As shown in the figure, the underwater multispectral image acquisition system 1 using the multi-wavelength light source of the present invention may be configured to include an illumination unit 100, the image capturing unit 110 and the image control unit 120.

The lighting unit 100 may provide artificial light to monitor the deep sea environment or the underwater object 10 in the water, particularly in the deep sea where sunlight does not penetrate. The lighting unit 100 may be formed of a plurality of light emitting diodes (LEDs) as a light source.

In particular, in order to monitor and analyze the spectral fingerprint of the underwater object 10, the illumination unit 100 may include a light source having six different spectra.

For example, the lighting unit 100 may be a UV (ultra violet) LED 101, a blue LED 102, a green LED 103, a yellow LED 104, a red LED 105, and an IR-infrared LED. 106.

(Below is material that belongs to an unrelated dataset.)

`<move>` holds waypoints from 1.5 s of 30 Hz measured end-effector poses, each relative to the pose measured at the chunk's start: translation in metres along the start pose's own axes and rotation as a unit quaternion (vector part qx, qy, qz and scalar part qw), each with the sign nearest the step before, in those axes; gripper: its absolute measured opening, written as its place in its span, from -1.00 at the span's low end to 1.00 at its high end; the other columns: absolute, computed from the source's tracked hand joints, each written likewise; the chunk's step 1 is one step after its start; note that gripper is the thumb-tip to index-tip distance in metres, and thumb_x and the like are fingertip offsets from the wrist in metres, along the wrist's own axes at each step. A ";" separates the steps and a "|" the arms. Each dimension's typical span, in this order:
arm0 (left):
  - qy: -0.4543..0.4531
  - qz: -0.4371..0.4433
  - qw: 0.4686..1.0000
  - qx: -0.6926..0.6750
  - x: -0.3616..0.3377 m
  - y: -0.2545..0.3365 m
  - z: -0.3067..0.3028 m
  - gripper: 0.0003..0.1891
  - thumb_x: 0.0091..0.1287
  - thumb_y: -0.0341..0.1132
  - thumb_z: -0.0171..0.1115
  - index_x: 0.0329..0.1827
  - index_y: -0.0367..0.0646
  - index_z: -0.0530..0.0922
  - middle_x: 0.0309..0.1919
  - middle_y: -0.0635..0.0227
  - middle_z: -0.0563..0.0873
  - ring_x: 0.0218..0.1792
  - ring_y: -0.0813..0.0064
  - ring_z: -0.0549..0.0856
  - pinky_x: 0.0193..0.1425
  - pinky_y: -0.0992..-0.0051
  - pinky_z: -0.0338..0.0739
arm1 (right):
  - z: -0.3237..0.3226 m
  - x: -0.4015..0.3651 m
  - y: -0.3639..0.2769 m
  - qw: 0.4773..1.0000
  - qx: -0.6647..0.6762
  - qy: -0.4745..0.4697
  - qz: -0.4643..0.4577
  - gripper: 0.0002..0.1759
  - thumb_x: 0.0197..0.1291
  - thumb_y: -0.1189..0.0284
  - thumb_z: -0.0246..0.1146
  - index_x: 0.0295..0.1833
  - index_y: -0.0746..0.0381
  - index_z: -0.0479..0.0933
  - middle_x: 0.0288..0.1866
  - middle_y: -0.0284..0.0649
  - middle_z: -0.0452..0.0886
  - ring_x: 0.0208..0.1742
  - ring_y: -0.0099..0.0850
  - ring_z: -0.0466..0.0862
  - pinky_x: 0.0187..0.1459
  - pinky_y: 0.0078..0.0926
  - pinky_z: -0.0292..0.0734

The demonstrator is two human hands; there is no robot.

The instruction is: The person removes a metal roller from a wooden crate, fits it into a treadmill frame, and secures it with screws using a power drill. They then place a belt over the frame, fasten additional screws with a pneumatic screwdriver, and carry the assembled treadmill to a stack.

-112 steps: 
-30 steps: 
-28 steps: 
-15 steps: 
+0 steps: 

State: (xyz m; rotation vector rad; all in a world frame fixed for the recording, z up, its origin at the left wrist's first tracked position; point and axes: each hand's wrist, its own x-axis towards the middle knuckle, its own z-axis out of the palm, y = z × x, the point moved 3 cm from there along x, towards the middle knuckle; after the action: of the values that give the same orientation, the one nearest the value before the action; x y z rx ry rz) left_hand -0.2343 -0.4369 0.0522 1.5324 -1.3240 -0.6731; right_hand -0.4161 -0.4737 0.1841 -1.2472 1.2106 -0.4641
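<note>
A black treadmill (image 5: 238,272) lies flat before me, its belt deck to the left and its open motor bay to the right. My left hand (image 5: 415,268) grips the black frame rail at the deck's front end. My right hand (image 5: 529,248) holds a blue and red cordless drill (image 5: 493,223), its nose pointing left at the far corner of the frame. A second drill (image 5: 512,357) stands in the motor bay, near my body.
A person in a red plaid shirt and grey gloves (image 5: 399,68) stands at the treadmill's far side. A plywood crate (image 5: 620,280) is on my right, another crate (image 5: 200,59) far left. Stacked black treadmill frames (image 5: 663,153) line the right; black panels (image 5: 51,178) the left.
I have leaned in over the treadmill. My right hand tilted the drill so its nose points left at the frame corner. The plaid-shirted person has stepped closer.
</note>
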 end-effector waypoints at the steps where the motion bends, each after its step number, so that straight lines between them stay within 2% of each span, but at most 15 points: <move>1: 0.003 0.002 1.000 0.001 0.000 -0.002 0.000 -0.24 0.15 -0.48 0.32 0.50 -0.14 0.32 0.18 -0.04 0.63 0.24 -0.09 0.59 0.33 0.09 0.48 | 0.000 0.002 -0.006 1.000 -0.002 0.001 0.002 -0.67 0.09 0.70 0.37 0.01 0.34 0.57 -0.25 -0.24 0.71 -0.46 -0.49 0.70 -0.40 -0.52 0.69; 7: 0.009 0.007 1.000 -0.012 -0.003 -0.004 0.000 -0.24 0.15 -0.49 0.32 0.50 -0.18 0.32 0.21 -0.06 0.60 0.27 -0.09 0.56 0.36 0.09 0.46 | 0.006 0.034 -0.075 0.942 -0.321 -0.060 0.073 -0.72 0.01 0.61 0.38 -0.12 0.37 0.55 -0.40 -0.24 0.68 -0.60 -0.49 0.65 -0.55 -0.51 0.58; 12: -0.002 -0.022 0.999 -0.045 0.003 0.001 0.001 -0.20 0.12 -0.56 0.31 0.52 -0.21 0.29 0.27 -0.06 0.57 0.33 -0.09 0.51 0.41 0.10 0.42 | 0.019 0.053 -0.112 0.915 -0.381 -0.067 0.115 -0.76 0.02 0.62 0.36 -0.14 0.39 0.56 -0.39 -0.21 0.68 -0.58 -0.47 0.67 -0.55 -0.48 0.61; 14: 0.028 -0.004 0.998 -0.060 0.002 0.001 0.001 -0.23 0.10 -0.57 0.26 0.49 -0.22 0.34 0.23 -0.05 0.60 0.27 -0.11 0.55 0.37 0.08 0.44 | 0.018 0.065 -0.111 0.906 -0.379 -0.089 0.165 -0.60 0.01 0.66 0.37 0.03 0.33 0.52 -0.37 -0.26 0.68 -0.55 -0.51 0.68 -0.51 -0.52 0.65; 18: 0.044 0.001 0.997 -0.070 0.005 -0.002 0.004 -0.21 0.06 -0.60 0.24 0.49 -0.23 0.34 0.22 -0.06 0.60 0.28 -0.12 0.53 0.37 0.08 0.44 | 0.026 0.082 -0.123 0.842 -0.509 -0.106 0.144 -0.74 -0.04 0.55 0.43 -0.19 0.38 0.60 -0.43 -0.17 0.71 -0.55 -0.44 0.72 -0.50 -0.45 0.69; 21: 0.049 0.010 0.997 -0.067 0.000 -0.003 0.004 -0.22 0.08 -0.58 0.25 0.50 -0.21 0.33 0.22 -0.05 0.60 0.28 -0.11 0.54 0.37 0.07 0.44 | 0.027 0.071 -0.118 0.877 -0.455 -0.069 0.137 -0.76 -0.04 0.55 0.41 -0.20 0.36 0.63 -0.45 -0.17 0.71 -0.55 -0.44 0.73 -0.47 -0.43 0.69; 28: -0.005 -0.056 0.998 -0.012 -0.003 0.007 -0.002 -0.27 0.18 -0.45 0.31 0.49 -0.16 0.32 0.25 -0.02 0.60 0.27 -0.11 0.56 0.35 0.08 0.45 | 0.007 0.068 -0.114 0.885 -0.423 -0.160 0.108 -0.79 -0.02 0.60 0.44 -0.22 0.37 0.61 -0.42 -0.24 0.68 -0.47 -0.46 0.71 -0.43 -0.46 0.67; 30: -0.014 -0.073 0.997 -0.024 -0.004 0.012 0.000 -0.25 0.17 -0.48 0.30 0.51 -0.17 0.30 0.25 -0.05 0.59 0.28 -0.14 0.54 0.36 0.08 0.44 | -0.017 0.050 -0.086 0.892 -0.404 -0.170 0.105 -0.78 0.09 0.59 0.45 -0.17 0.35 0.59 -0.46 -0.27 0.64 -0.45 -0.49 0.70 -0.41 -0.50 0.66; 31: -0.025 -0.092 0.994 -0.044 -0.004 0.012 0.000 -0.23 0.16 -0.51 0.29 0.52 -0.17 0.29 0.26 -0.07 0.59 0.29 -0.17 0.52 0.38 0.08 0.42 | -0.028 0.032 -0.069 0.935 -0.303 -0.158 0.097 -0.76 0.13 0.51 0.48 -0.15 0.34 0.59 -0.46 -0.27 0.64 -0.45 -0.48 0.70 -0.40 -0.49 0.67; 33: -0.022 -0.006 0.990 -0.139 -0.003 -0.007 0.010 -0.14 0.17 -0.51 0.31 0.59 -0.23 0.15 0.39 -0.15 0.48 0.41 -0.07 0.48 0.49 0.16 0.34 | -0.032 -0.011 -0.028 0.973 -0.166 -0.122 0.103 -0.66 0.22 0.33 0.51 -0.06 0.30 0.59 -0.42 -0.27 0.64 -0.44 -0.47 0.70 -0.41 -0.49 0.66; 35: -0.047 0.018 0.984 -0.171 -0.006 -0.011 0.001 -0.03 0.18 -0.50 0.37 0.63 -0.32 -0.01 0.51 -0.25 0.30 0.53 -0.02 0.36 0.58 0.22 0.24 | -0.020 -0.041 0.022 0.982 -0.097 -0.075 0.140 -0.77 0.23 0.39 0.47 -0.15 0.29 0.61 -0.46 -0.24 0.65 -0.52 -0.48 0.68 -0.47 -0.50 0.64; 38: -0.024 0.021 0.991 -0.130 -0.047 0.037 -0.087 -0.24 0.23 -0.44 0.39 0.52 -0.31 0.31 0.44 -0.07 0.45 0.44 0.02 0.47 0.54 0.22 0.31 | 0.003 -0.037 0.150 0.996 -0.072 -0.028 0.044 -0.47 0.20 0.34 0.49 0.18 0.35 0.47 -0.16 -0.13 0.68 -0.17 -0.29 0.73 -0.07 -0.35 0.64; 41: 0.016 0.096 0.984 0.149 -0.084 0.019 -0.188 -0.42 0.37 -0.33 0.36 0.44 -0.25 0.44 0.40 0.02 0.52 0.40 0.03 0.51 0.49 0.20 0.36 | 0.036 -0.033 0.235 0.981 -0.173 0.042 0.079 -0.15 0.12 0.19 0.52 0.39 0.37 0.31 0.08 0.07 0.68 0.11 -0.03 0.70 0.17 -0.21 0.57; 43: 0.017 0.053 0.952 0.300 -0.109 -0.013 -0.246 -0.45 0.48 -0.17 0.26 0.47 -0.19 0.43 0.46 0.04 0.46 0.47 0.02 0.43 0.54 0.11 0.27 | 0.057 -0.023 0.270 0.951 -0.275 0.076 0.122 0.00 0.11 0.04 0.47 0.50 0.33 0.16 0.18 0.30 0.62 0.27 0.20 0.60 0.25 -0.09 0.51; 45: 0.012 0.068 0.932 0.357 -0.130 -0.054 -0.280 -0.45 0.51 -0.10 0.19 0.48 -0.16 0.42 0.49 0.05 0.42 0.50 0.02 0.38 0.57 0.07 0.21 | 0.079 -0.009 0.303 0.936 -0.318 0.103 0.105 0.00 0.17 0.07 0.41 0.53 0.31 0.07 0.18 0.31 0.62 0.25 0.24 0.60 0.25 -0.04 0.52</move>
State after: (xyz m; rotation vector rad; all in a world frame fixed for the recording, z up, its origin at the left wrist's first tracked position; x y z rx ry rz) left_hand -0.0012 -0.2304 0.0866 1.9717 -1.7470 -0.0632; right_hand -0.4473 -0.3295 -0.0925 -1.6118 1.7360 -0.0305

As shown in FIG. 2, the graph indicated by the dotted line shows the intensity of light according to the wavelength of each color in a combination of conventional white light and color cameras (eg, blue 20, green 30, red 40). The graph shown by the solid line shows the intensity according to the wavelength of UV 201, blue 202, green 203, yellow 104, red 105 and IR 206 of the multi-wavelength light source according to the present invention. Indicates.

 As shown in the figure, in the present invention, there is a feature that can cover a broad spectrum of spectrum by using a multi-wavelength light source.

The image capturing unit 110 captures the underwater object 10 by using light emitted from the respective light sources constituting the lighting unit 100, that is, LEDs 101 to 106, and outputs an image signal corresponding to each light source. Can be.

The image capturing unit 110 may include a monochromatic charge coupled device (CCD) camera to evaluate the intensity of the light emitted from each of the LEDs 101 to 106 to the underwater object 10. have.

The image controller 120 may receive a plurality of image signals output through the image capturing unit 110 and generate a multispectral image having different spectra. For example, the image controller 120 may generate a color image using six image signals having different spectra.

In addition, the image controller 120 may synchronize the light emission time of the light emitted from the illumination unit 100 with the photographing time of photographing the underwater object 10 through the image photographing unit 110.

FIG. 3A illustrates an image photographed by a combination of a conventional white light and a color camera, and FIG. 3B illustrates an image photographed using an underwater multispectral image acquisition system according to the present invention.

The same object was photographed in order to evaluate the performance of the underwater multispectral image acquisition system 1 according to the present invention. In order to quantify the results of the comparison and analysis of images, a separate image analysis algorithm was used.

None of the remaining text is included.